Permeability: the measure of the ability of a rock, soil or sediment to yield or transmit a fluid. The magnitude of permeability depends largely on the porosity and the interconnectivity of pores and spaces in the ground.
Porosity: the proportion of the volume of rock consisting of pores, usually expressed as a percentage of the total rock or soil mass.
Receptors: discrete, identifiable attributes or entities associated with water-dependent assets that are materially impacted by change in water quality or quantity arising from CSG or coal mining development. Receptors are the primary mechanism for reporting on the direct, indirect and cumulative impacts in a BA.
Recharge: see groundwater recharge.
Response variables: variables that relate parameters, state variables and/or fluxes in groundwater and surface water models with impacts on receptors. Response variables also link receptors with subsequent advice on monitoring programs.

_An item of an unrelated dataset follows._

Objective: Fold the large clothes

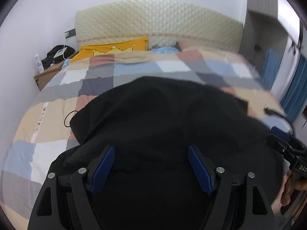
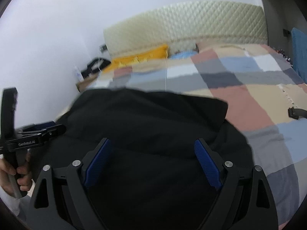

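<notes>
A large black garment (image 1: 163, 115) lies spread on the checked bedcover (image 1: 57, 118), with its near part folded over into a thicker layer. It also shows in the right wrist view (image 2: 153, 118). My left gripper (image 1: 151, 151) is open above the garment's near part, blue pads wide apart, nothing between them. My right gripper (image 2: 152, 145) is also open and empty above the garment. The right gripper's body shows at the right edge of the left wrist view (image 1: 287, 149). The left gripper's body shows at the left of the right wrist view (image 2: 34, 134).
A yellow pillow (image 1: 115, 48) and a blue one (image 1: 165, 49) lie by the quilted headboard (image 1: 157, 21). A bedside table (image 1: 49, 72) with a bottle and black items stands at the left. A thin black loop (image 1: 69, 117) lies beside the garment. A black strap (image 2: 297, 113) lies at the right.
</notes>
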The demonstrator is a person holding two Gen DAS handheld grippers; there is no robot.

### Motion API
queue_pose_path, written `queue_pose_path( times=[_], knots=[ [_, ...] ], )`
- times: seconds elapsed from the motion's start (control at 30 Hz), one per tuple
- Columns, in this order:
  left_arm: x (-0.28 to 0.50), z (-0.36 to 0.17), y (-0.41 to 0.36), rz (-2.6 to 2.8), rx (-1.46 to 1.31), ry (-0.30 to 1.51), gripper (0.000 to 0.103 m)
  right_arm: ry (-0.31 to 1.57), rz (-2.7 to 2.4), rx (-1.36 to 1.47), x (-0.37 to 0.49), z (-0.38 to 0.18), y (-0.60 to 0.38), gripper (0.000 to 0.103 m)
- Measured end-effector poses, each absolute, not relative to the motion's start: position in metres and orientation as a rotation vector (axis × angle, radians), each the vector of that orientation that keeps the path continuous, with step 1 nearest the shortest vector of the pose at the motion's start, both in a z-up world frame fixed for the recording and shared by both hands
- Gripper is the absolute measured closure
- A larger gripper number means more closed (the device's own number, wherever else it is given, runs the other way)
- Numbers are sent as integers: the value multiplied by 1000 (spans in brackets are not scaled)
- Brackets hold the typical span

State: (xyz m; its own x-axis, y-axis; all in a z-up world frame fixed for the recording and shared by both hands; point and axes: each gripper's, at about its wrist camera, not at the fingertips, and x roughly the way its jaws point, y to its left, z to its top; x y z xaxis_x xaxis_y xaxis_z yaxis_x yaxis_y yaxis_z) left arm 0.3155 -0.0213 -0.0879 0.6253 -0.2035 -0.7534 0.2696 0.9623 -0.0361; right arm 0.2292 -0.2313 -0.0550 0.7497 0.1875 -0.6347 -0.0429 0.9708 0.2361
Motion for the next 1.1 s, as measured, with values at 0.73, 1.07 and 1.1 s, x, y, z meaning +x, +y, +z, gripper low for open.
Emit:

Runoff: rainfall that does not infiltrate the ground or evaporate to the atmosphere. This water flows down a slope and enters surface water systems.
Saturated zone: the part of the ground in which all the voids in the rocks or soil are filled with water. The watertable is the top of the saturated zone in an unconfined aquifer.
Spring: a naturally occurring discharge of groundwater flowing out of the ground, often forming a small stream or pool of water. Typically, it represents the point at which the watertable intersects ground level.
Stratigraphy: stratified (layered) rocks.
Surface water: water that flows over land and in watercourses or artificial channels and can be captured, stored and supplemented from dams and reservoirs.
Sustainable yield: the level of water extraction from a particular system that, if exceeded, would compromise the productive base of the water resource and important environmental assets or ecosystem functions.
Unsaturated zone: the zone in soils and rocks occurring above the watertable, where there is some air within the pore spaces.
Water allocation: the specific volume of water allocated to water access entitlements in a given season, defined according to rules established in the relevant water plan.
Water-dependent asset: an entity contained within a bioregion where the characteristics can be ascribed a defined value and which can be clearly linked, either directly or indirectly, to a dependency on groundwater or surface water quantity or quality.
Water system: a system that is hydrologically connected and described at the level desired for management purposes (e.g. subcatchment, catchment, basin or drainage division, or groundwater management unit, subaquifer, aquifer, groundwater basin).
Watertable: the upper surface of a body of groundwater occurring in an unconfined aquifer. At the watertable, pore water pressure equals atmospheric pressure.
Water use: the volume of water diverted from a stream, extracted from groundwater, or transferred to another area for use. It is not representative of 'on-farm' or 'town' use; rather it represents the volume taken from the environment.